The third game, Silent Hill 3(2003) follows a teen girl named Heather who finds out that her true identity is tied to a dark cult that calls Silent Hill home. This game provides the plot for Silent Hill: Revelations movie, which ended up splitting the difference between a direct adaptation of the game and a sequel to the first movie.
While the first movie didn’t receive good reviews from film critics, despite finding an appreciative target audience after the fact, neither critics nor game fans seemed to particularly like Silent Hill: Revelations.
The fourth game, 2004’s Silent Hill: The Room is centered on the character of Henry Townsend who ends up trapped in his apartment while mysterious happenings afflict him and the people in his building. It is the last game that the original development group, Team Silent, would be behind.

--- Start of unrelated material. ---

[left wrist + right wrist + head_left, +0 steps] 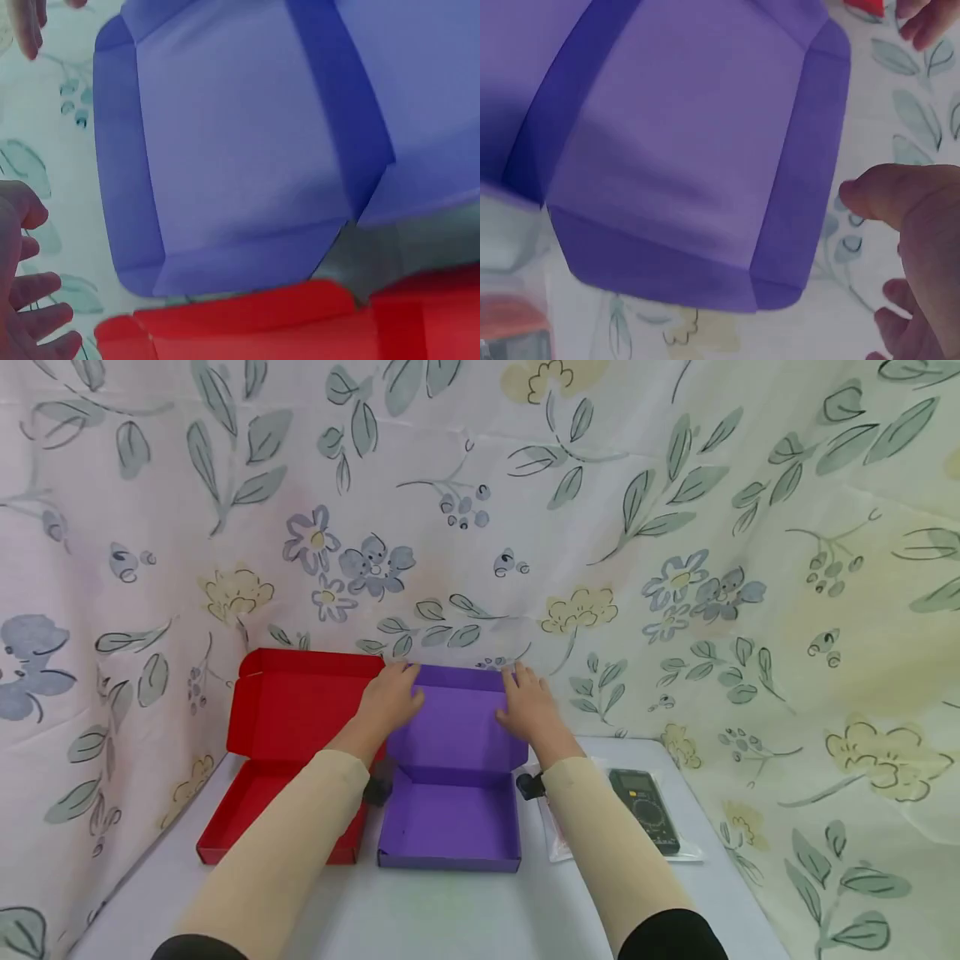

Silent Hill: Origins(2007), Silent Hill: Homecoming(2008), Silent Hill: Shattered Memories(2009), and Silent Hill: Downpour(2012) round out the installments in the main series, though there are a number of spin-off games as well. With different creatives behind their design, most fans of the series note a differentiation in the games after the departure of Team Silent.
All in all, about four additional Hill Games were in development at one point in time before being canceled. One of which, Silent Hills, would have brought acclaimed film director Guillermo Del Toro onto the development team.
Beyond that, the first three games have been adapted into three corresponding novel versions. There’s also a comic book series, written primarily by Scott Ciencin. With various story arcs, the issues have been collected into trade volumes.